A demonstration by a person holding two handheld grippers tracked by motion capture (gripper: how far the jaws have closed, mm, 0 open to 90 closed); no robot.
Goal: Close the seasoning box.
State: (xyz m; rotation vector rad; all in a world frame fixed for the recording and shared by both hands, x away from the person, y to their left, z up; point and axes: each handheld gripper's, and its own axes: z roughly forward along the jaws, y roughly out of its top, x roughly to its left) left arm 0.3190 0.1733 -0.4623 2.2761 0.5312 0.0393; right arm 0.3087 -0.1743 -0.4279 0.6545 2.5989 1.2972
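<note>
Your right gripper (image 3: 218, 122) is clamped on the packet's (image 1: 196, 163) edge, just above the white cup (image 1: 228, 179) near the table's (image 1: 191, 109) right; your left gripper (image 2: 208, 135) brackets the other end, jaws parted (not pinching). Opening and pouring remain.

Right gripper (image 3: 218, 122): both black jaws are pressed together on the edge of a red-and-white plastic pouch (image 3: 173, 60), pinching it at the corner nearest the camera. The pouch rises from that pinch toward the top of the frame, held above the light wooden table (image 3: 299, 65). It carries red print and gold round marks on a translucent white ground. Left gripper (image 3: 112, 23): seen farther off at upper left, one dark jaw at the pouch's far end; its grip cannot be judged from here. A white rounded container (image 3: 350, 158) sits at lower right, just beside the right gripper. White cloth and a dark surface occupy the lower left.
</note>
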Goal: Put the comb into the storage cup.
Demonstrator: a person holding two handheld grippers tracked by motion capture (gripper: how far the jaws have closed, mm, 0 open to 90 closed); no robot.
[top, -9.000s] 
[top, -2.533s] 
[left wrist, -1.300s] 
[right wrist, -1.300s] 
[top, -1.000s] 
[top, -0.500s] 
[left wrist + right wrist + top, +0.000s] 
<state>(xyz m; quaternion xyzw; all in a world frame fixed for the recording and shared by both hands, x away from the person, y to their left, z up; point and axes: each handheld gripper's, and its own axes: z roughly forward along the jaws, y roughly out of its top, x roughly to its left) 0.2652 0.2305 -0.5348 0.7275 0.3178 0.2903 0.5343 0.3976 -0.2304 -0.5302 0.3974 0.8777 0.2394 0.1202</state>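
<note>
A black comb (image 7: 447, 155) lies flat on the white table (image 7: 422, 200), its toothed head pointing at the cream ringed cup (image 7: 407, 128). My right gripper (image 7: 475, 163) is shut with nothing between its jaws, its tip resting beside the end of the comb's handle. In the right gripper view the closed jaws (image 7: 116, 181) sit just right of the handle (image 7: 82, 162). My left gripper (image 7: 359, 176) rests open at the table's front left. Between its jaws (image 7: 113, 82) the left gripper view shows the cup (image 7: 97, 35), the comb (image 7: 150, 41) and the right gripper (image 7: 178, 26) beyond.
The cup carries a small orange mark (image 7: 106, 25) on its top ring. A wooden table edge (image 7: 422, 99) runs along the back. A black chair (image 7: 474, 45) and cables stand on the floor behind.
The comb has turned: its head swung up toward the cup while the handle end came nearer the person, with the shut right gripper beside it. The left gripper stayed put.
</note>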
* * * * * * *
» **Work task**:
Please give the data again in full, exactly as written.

» **Response to this exercise**:
A demonstration by a person holding two handheld grippers tracked by motion capture (gripper: how far the jaws have closed, mm, 0 open to 90 closed); no robot.
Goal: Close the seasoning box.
State: (xyz m; rotation vector rad; all in a world frame fixed for the recording and shared by both hands, x away from the person, y to their left, z up; point and axes: each handheld gripper's, and its own axes: z roughly forward along the jaws, y roughly out of its top, x roughly to its left) left arm 0.3190 0.1733 -0.4623 2.2761 0.5312 0.0393; right arm 0.3087 -0.1743 -0.4279 0.6545 2.5989 1.2972
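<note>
Your right gripper (image 3: 218, 122) is clamped on the packet's (image 1: 196, 163) edge, just above the white cup (image 1: 228, 179) near the table's (image 1: 191, 109) right; your left gripper (image 2: 208, 135) brackets the other end, jaws parted (not pinching). Opening and pouring remain.

Right gripper (image 3: 218, 122): both black jaws are pressed together on the edge of a red-and-white plastic pouch (image 3: 173, 60), pinching it at the corner nearest the camera. The pouch rises from that pinch toward the top of the frame, held above the light wooden table (image 3: 299, 65). It carries red print and gold round marks on a translucent white ground. Left gripper (image 3: 112, 23): seen farther off at upper left, one dark jaw at the pouch's far end; its grip cannot be judged from here. A white rounded container (image 3: 350, 158) sits at lower right, just beside the right gripper. White cloth and a dark surface occupy the lower left.
</note>
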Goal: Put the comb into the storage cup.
Demonstrator: a person holding two handheld grippers tracked by motion capture (gripper: how far the jaws have closed, mm, 0 open to 90 closed); no robot.
[top, -9.000s] 
[top, -2.533s] 
[left wrist, -1.300s] 
[right wrist, -1.300s] 
[top, -1.000s] 
[top, -0.500s] 
[left wrist + right wrist + top, +0.000s] 
<state>(xyz m; quaternion xyzw; all in a world frame fixed for the recording and shared by both hands, x away from the person, y to their left, z up; point and axes: each handheld gripper's, and its own axes: z roughly forward along the jaws, y roughly out of its top, x roughly to its left) 0.2652 0.2305 -0.5348 0.7275 0.3178 0.2903 0.5343 0.3976 -0.2304 -0.5302 0.3974 0.8777 0.2394 0.1202</state>
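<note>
A black comb (image 7: 447, 155) lies flat on the white table (image 7: 422, 200), its toothed head pointing at the cream ringed cup (image 7: 407, 128). My right gripper (image 7: 475, 163) is shut with nothing between its jaws, its tip resting beside the end of the comb's handle. In the right gripper view the closed jaws (image 7: 116, 181) sit just right of the handle (image 7: 82, 162). My left gripper (image 7: 359, 176) rests open at the table's front left. Between its jaws (image 7: 113, 82) the left gripper view shows the cup (image 7: 97, 35), the comb (image 7: 150, 41) and the right gripper (image 7: 178, 26) beyond.
The cup carries a small orange mark (image 7: 106, 25) on its top ring. A wooden table edge (image 7: 422, 99) runs along the back. A black chair (image 7: 474, 45) and cables stand on the floor behind.
The comb has turned: its head swung up toward the cup while the handle end came nearer the person, with the shut right gripper beside it. The left gripper stayed put.
</note>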

The answer was written out completely.